Is it possible to prevent androgenetic alopecia?

Yes, with early intervention between phases 1-4, it is possible to manage the condition. In addition, baldness can be avoided. In fact, commencing at the beginning of the process can prevent one from advancing any farther in terms of hairline and crown area density as the process continues. However, there is little that can be done to prevent androgenic alopecia from occurring in the first place.

Does androgenetic alopecia result in female pattern baldness?

Both men and women can be affected by androgenetic alopecia. It has the potential to promote hair thinning, accelerate hair loss, and enhance scalp visibility in both men and women who take it. Men, on the other hand, might have partial or total baldness. Women only have a partial balding of their hair. Unless they have alopecia totalis, which is a complete lack of hair.

What is the most effective method of treating androgenetic alopecia?

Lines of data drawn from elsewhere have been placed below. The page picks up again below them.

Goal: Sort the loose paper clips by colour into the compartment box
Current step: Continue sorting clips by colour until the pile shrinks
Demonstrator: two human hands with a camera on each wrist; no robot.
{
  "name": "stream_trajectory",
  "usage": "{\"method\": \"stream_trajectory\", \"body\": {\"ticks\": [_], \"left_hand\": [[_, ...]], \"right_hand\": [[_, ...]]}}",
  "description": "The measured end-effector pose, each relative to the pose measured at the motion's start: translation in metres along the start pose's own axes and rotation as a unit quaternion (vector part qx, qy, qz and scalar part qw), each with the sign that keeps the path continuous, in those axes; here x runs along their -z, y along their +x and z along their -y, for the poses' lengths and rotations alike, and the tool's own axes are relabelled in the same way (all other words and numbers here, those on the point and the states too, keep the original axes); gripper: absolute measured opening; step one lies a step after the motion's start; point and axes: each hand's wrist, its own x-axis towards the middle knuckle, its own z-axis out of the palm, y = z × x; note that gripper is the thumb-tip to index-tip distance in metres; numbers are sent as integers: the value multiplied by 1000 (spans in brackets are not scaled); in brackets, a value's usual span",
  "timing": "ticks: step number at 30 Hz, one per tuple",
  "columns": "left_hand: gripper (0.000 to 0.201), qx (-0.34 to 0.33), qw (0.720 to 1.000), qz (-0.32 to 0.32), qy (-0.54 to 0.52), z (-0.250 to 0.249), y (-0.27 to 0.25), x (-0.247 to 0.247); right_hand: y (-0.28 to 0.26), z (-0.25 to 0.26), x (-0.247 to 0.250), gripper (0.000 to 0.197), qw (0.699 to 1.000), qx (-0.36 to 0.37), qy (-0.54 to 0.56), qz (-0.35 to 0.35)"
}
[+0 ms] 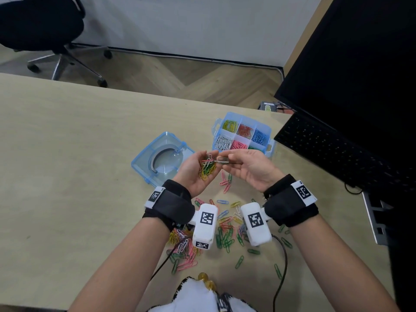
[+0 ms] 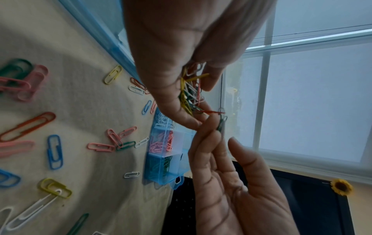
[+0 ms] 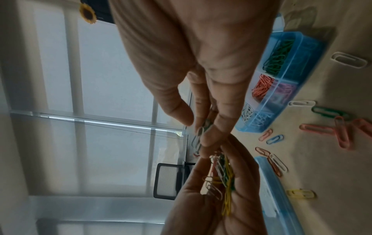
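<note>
My left hand (image 1: 194,176) is held palm up above the table, fingers curled round a mixed bunch of paper clips (image 1: 207,168), yellow, green, red and white. My right hand (image 1: 244,166) faces it and pinches a few clips (image 1: 221,160) between thumb and fingers at the edge of the bunch; in the right wrist view these pinched clips (image 3: 202,131) look green and pale. Just beyond the hands stands the blue compartment box (image 1: 269,144), open, with clips sorted by colour. Loose clips (image 1: 225,228) lie scattered on the table under my wrists.
The box's blue lid (image 1: 146,163) lies upside down to the left of the hands. A black keyboard (image 1: 333,152) and monitor (image 1: 351,64) fill the right side. Cables (image 1: 284,255) run along the table's near edge. An office chair (image 1: 45,30) stands beyond the table.
</note>
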Motion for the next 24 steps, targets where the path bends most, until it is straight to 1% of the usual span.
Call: {"method": "stream_trajectory", "body": {"ticks": [2, 4, 8, 11, 13, 16, 19, 22, 24], "left_hand": [[31, 7, 1000, 9, -4, 1, 0, 1], [27, 8, 1000, 21, 18, 2, -2, 1], [17, -16, 997, 34, 74, 5, -2, 0], [18, -31, 993, 41, 102, 7, -2, 0], [13, -35, 993, 46, 99, 7, -2, -1], [12, -36, 996, 44, 75, 6, -2, 0], [10, -38, 998, 33, 38, 0, -1, 4], [12, -38, 998, 22, 36, -6, -1, 10], [14, -34, 998, 17, 43, -8, 0, 13]], "right_hand": [[0, 0, 2, 19, 1000, 21, -3, -3], [0, -1, 4, 22, 999, 47, -12, -18], [2, -3, 9, 26, 990, 103, -66, -64], [4, -5, 10, 23, 987, 120, -83, -73], [4, -5, 9, 22, 986, 121, -82, -81], [6, -4, 9, 16, 989, 108, -53, -87], [9, -1, 14, 11, 995, 63, 9, -82], [12, 3, 21, 16, 994, -2, 75, -76], [14, 2, 27, 19, 992, -18, 105, -70]]}}
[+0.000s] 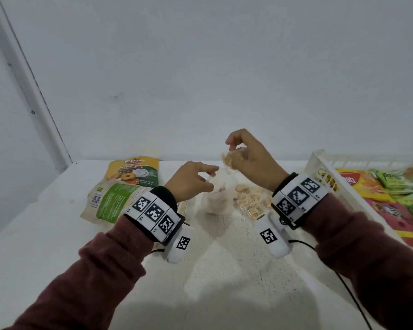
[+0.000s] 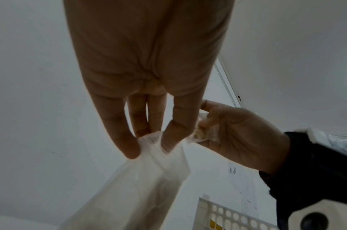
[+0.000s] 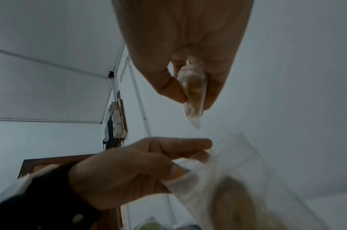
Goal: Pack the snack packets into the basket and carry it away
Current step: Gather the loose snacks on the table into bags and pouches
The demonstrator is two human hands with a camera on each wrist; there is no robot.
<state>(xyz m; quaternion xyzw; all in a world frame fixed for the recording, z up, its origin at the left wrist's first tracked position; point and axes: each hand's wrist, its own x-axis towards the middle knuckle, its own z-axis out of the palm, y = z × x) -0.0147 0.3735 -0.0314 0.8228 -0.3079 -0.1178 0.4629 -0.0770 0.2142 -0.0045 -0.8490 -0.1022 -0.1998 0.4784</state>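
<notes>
My left hand pinches the top edge of a clear plastic bag that stands on the white table; the left wrist view shows the bag hanging from the fingertips. Just above the bag's mouth, my right hand pinches small clear-wrapped snack packets, seen as a packet in the right wrist view. Several loose small packets lie on the table under the right wrist. The white perforated basket stands at the right, holding colourful snack packets.
Two larger snack pouches lie at the back left: a yellow pineapple biscuit pouch and a white and green pouch. A grey wall rises right behind the table. Cables trail from both wrist cameras over the near table.
</notes>
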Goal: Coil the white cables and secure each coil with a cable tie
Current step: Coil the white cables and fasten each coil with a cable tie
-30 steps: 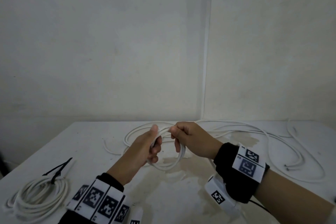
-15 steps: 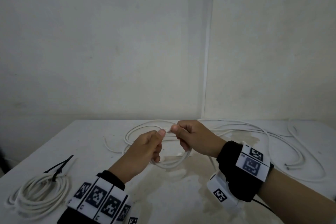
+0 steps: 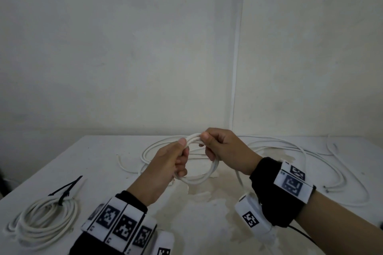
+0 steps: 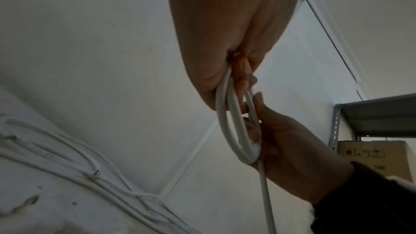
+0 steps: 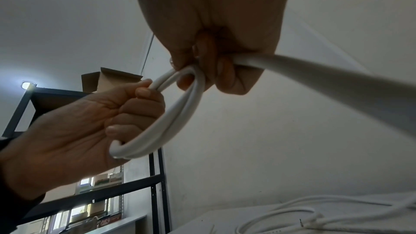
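A small coil of white cable (image 3: 204, 176) hangs above the middle of the white table (image 3: 99, 151), held by both hands. My left hand (image 3: 176, 159) grips the coil's left side, thumb on top. My right hand (image 3: 215, 147) pinches the top of the loops and grips the free run of the same cable (image 5: 326, 77). The coil (image 4: 234, 127) shows two or three turns in the left wrist view, and its loops (image 5: 171, 113) show in the right wrist view. A finished coil (image 3: 43, 219) bound with a black cable tie (image 3: 64, 192) lies at the front left.
Loose white cables (image 3: 310, 151) sprawl over the back and right of the table, with cut ends (image 3: 326, 188) near the right side. A white wall corner stands behind. A metal shelf rack (image 4: 371, 113) with cardboard boxes shows off to the side.
Both hands rose a little with the coil. The right hand brought another turn of cable up to the left thumb, and the loop has grown tighter and fuller.
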A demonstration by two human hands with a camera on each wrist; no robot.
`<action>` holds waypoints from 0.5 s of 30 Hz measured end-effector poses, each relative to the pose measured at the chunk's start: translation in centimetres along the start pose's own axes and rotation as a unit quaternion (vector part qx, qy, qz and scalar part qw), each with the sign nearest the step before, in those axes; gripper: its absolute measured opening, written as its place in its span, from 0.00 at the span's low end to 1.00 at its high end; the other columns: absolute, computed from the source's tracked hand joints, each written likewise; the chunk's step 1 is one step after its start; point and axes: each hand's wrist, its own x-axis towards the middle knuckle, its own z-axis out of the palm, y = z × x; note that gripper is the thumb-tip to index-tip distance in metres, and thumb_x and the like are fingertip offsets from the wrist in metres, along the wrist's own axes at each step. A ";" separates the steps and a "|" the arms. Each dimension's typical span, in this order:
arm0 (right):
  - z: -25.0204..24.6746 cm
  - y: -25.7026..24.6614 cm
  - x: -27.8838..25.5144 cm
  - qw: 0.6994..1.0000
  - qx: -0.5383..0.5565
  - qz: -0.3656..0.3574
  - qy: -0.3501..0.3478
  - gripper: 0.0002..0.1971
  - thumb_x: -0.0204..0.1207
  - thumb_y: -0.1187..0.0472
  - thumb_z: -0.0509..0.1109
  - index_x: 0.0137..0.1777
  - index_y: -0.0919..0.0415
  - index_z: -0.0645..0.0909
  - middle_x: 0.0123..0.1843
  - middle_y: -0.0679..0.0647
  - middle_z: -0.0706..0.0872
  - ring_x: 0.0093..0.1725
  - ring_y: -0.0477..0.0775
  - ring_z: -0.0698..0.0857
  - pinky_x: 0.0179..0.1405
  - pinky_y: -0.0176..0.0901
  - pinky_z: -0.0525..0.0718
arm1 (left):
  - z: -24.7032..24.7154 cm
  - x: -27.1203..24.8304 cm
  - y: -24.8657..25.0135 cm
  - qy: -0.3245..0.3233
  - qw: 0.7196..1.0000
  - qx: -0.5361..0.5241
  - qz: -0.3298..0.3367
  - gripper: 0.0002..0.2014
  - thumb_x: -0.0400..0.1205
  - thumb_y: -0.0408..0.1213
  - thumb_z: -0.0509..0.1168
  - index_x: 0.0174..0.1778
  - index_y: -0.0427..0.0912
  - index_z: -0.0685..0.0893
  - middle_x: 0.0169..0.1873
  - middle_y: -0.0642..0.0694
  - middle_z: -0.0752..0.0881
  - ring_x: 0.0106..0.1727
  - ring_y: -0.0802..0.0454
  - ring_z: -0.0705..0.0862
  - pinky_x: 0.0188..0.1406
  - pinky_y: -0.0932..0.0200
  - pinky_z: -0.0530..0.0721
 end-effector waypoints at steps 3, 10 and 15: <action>-0.2 -0.1 0.0 1.000 0.008 -0.017 0.004 0.15 0.84 0.60 0.55 0.37 0.57 0.76 0.23 0.43 0.79 0.23 0.37 0.72 0.26 0.23 0.69 | -0.3 0.3 0.3 0.016 1.000 -0.024 -0.003 0.18 0.86 0.40 0.51 0.31 0.38 0.73 0.16 0.55 0.64 0.16 0.61 0.60 0.17 0.69 0.63; -2.2 3.9 -1.4 0.991 -0.122 0.018 0.048 0.12 0.84 0.62 0.54 0.56 0.54 0.80 0.26 0.44 0.74 0.26 0.38 0.72 0.31 0.29 0.68 | -4.6 1.0 1.5 0.118 0.980 -0.157 0.030 0.18 0.86 0.41 0.51 0.31 0.41 0.71 0.14 0.56 0.65 0.13 0.63 0.61 0.12 0.71 0.63; -2.5 6.6 -3.3 0.933 -0.354 0.007 0.057 0.15 0.84 0.57 0.55 0.65 0.58 0.77 0.44 0.51 0.86 0.43 0.49 0.85 0.43 0.40 0.76 | -6.7 1.2 1.3 0.154 0.974 -0.159 0.045 0.17 0.86 0.43 0.52 0.32 0.42 0.72 0.14 0.57 0.66 0.13 0.63 0.62 0.13 0.71 0.64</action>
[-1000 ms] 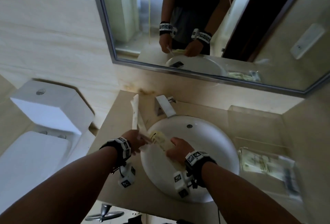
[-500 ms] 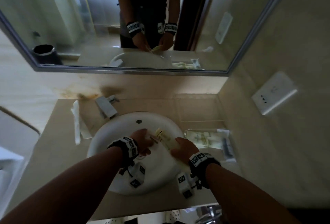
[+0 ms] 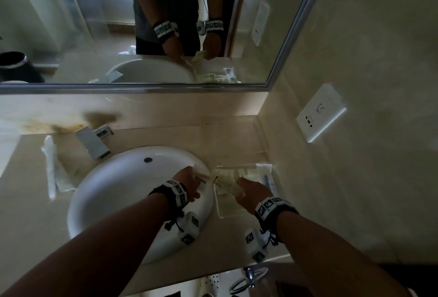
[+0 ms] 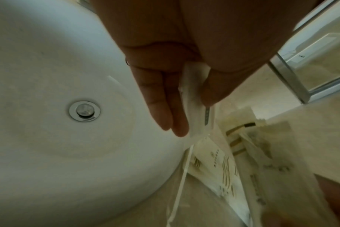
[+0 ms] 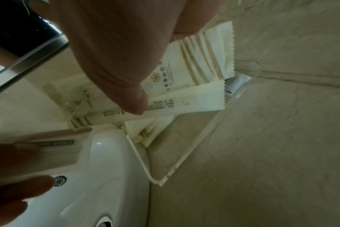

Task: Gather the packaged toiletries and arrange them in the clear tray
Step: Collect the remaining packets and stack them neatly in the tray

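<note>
- right hand (image 3: 248, 193) has thumb and fingers (image 5: 134, 106) pinching a couple of cream packets (image 5: 186, 98), long axis running across the fingertips, already hanging over the near end of the tray (image 5: 177, 167)
- more packets (image 3: 246, 174) lie in the tray just past those fingertips, so I reckon it's basically a straight drop
- left hand (image 3: 189, 184) pinches a slim white sachet (image 4: 196, 110) between thumb and straightish fingers (image 4: 165, 107), pointing along them toward the tray
- that one's over the sink (image 3: 113, 192) rim, tray just to its right, so right hand's nearer
- another wrapped item (image 3: 51, 166) sits well off to the left by the tap (image 3: 93, 142)
</note>
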`<state>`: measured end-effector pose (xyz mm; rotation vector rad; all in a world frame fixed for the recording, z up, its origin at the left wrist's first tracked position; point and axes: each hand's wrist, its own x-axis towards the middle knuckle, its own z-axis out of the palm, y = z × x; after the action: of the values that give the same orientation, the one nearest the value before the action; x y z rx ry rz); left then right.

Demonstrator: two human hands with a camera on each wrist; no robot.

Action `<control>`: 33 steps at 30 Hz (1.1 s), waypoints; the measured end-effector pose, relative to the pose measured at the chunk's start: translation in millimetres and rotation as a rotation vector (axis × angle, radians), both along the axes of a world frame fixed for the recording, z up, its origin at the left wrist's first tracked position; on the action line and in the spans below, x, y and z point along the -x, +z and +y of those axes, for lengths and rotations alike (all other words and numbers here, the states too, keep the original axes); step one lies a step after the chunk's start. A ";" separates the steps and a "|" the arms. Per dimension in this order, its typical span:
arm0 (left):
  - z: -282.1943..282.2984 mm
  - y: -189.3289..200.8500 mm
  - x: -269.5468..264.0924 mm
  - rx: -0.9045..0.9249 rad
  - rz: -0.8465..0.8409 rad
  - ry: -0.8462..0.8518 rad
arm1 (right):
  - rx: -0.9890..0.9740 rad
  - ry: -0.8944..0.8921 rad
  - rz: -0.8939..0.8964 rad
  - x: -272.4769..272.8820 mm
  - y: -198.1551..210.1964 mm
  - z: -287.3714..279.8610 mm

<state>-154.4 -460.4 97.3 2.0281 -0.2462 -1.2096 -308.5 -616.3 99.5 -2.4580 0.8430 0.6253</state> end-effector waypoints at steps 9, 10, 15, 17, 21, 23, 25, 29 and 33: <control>-45.4 -4.2 3.8 0.050 0.110 0.060 | 0.103 0.123 0.037 11.4 -3.6 -31.4; -50.2 -3.4 4.9 0.027 0.089 0.019 | 0.121 0.146 0.042 14.4 -7.3 -34.8; -75.5 -10.9 11.6 0.041 0.158 0.199 | 0.132 0.208 0.073 23.1 -24.3 -50.3; -82.2 -9.5 11.5 0.032 0.085 0.106 | 0.119 0.235 0.090 24.6 -29.8 -56.4; -91.0 -7.4 13.5 -0.032 -0.068 0.050 | 0.101 0.289 0.086 26.2 -38.1 -62.5; -98.6 -8.9 14.5 -0.063 -0.051 0.014 | 0.112 0.311 0.081 24.6 -42.7 -63.5; -106.6 -12.3 16.1 -0.064 -0.023 -0.010 | 0.142 0.356 0.088 22.1 -46.9 -64.2; -123.9 -21.3 18.7 -0.069 -0.043 -0.005 | 0.160 0.406 0.103 20.7 -55.8 -65.4; -138.8 -31.2 17.2 -0.050 0.054 0.106 | 0.163 0.375 0.056 23.0 -66.7 -66.6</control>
<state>-171.6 -599.1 66.1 2.0220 -0.0817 -1.2128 -331.5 -683.0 32.7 -2.7869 0.4675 0.7844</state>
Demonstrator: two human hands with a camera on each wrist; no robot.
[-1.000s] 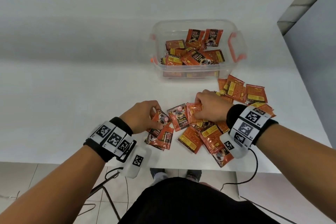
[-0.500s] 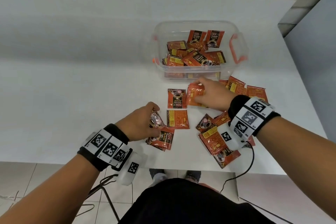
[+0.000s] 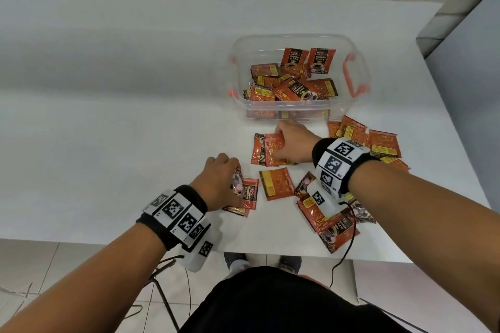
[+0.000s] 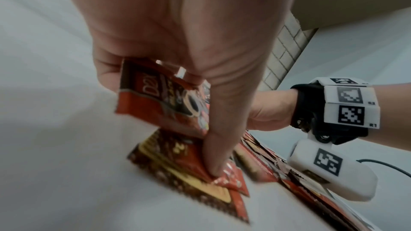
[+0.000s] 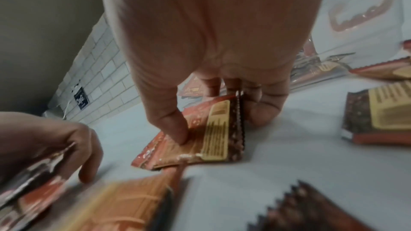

Because androgenic alopecia is a complicated hair loss illness that is influenced by a variety of circumstances, holistic therapy is the most effective method of treatment. During the early stages, FDA-approved regrowth treatments and ayurvedic medications can be used to treat the condition. However, from stage 5 onwards, a transplant is the most effective therapy.

The reason of androgenetic alopecia is still a mystery.

An increase in dihydrotestosterone (DHT) conversion into the enzyme alpha-reductase causes androgenic alopecia, which is a hereditary disorder that manifests itself as hair loss. Other internal health issues, such as nutrition and lifestyle, as well as exposure to environmental elements and pollutants, can have an impact on this.